Articulação de Atingidos pela Vale participa com voto crítico na Assembleia Geral de Acionistas da empresa

Instalação em memória dos mais de 300 mortos e desaparecidos nos crimes de Mariana e Brumadinho, MG. Foto: Articulação Internacional de Atingidos e Atingidas pela Vale

Nesta terça (30), a Vale faz a sua primeira Assembleia Geral de Acionistas depois do desastre de Brumadinho (MG). Desde 2010, a Articulação Internacional de Atingidas e Atingidos pela Vale tem adotado como uma de suas estratégias a compra de ações da empresa para fazer uma participação crítica na reunião, que esse ano acontece no bairro de Botafogo, no Rio de Janeiro.

Formado por vítimas de danos socioambientais cometidos pela Vale, defensores de direitos humanos, organizações da sociedade civil e movimentos sociais, o grupo vai neste ano, além de denunciar falhas e falta de transparência na gestão, exigir a paralisação das atividades da empresa, substituição da diretoria e um pedido público de desculpas em veículos da imprensa nacional.
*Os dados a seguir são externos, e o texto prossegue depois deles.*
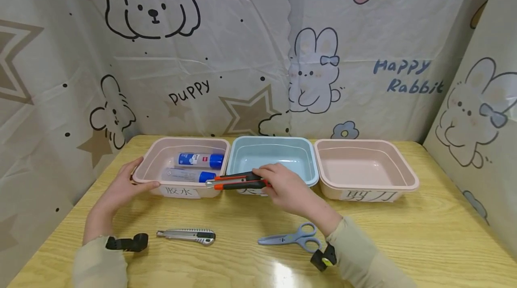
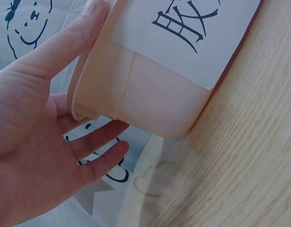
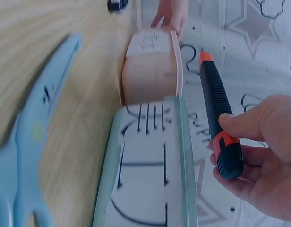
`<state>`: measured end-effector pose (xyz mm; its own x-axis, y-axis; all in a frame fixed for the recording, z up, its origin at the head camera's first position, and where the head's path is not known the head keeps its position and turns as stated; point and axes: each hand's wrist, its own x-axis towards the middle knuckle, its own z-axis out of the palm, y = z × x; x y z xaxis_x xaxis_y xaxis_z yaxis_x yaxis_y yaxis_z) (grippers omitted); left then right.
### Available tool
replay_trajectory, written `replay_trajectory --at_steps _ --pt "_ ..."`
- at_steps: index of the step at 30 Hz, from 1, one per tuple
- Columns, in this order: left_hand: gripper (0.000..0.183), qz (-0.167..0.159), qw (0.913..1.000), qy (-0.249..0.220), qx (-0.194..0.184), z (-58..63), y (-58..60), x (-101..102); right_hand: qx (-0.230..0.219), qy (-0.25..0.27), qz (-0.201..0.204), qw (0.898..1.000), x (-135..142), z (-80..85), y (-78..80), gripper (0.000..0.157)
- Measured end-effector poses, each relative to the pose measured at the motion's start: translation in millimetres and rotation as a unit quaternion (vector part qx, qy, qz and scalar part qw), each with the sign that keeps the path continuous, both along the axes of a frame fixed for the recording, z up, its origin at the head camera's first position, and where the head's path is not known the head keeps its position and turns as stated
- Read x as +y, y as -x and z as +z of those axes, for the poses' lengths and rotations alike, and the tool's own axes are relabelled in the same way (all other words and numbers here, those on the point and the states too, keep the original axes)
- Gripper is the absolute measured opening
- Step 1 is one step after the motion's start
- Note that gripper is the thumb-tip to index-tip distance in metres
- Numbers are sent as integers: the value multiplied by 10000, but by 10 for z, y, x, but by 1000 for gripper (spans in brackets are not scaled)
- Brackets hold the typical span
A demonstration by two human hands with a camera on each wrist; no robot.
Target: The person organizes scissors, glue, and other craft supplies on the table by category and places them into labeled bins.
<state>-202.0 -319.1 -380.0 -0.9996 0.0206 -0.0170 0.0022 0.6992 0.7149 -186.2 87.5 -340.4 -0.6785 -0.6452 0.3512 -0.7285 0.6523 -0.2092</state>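
My left hand [image 1: 124,185] holds the front left corner of the left pink bin [image 1: 141,169], thumb along the front rim and fingers at its left side. In the left wrist view, the lower fingers [image 2: 105,158] extend loosely beside the bin. Two blue-capped glue tubes, one upper [image 1: 194,159] and one lower [image 1: 183,175], lie inside. A black and orange utility knife [image 1: 238,181] is gripped in my right hand [image 1: 288,189], over the blue bin's front edge, its tip pointing left. My right thumb [image 3: 240,125] presses on the knife's handle.
Between the pink bins stands the blue bin [image 1: 314,169]; the right pink bin [image 1: 411,179] is beside it. Each has a paper label in front. A silver utility knife [image 1: 187,235] and blue scissors [image 1: 288,237] lie on the wooden table [image 1: 234,261]. A patterned cloth [image 1: 242,54] hangs behind.
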Motion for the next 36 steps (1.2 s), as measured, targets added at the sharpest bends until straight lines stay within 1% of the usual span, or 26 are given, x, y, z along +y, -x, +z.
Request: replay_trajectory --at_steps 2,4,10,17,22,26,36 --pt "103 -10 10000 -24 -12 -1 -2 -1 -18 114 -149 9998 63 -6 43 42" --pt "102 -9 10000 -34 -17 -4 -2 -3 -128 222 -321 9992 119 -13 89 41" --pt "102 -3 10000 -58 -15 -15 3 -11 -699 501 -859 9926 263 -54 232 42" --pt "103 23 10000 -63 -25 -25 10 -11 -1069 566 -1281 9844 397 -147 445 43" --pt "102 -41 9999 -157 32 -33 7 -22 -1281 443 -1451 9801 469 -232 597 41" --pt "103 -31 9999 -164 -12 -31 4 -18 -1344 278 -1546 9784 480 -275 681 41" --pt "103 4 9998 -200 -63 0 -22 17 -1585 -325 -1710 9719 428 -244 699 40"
Segundo Maíra Mansur, secretária da Articulação, a participação na assembleia vem sendo uma das táticas adotadas pelo grupo de atingidos com objetivo de mostrar, inclusive ao mundo corporativo, outro ponto de vista que não o oficial da empresa.

“Queremos visibilizar as violações de direitos sistemáticas, que fazem parte do modo de operação da Vale” – afirma – “E é também uma forma de fazer constar nossa crítica na ata da reunião da empresa. No ano passado, fizemos, por exemplo, um voto falando especificamente do problema das barragens. Meses depois a gente viu o que aconteceu. Não tinha como a Vale dizer que não sabia do risco”, lembra.

Durante a participação dos atingidos na assembleia a Articulação colocou na escadaria de um dos acessos ao prédio onde aconteceria o encontro mais de 300 placas com os nomes dos mortos e desaparecidos nas tragédias de Mariana e Brumadinho, MG.

A advogada Michele Farias, do Coletivo Margarida Alves é uma das acionistas críticas a participar da reunião. De acordo com ela – que tem acompanhado de perto os desdobramentos do período pós-desabamento em Mariana -, a postura da Vale em relação às vítimas tem sido marcada pelo descaso quando não pela discriminação, sobretudo, com as mulheres e a população negra.

“As mulheres foram privadas de suas fontes de renda e, em muitos casos, de suas relações familiares. Em vários locais, as mulheres não recebem o cartão emergencial porque são tratadas como dependentes dos homens, dos companheiros e ex-companheiros. Isto é, são discriminadas simplesmente pelo fato de serem mulheres” – denuncia Farias. “Em relação a Barragem do Fundão, em diversas localidades, as populações negras têm sofrido racismo ambiental. Em Barra Longa retirou-se o rejeito da praça e de outros locais e esse material foi colocado em locais onde a população é majoritariamente negra”, completa.

Segundo dados do Núcleo Política, Economia, Mineração, Ambiente e Sociedade (POEMAS), em Brumadinho o rompimento da barragem também penalizou com mais intensidade a população negra. Na área diretamente atingida pelo crime quase 64% dos habitantes eram negros.

Para Marina Praça, da coordenação colegiada do PACS – que também faz parte da Articulação -, casos como o de Brumadinho e Mariana são o ápice do modelo de administração adotado por empresas como a Vale. “São sempre essas as áreas impactadas. E aí a gente quer mostrar, inclusive aos acionistas, que a forma de gestão da Vale está amparada nas violações de direitos humanos e nos impactos ambientais. Há um padrão: identificamos sempre impactos diferenciados na vida das mulheres e na vida da população negra, por exemplo. Não há intenção nenhuma de construir um real projeto justo e igualitário de gestão e reparação.  Para pagar os advogados a Vale gasta tanto ou mais do que gastaria pagando indenizações. Então, o que se quer com esse método, com esse projeto?”, questiona.

Mesmo diante das graves consequências da atuação histórica de empresas como a Vale, não há ainda um marco legal específico que trate da responsabilização corporativa. É o que conta Melisanda Trentim, da Justiça Global, que participa como acionista crítica na assembleia desde 2013. “Hoje a gente não tem um marco legal que proporcione isso, nem nacionalmente e nem internacionalmente. Então, nós estamos engajados na luta por um tratado vinculante na ONU sobre empresas e direitos humanos, que é mais uma parte dessa estratégia da Articulação”, conclui.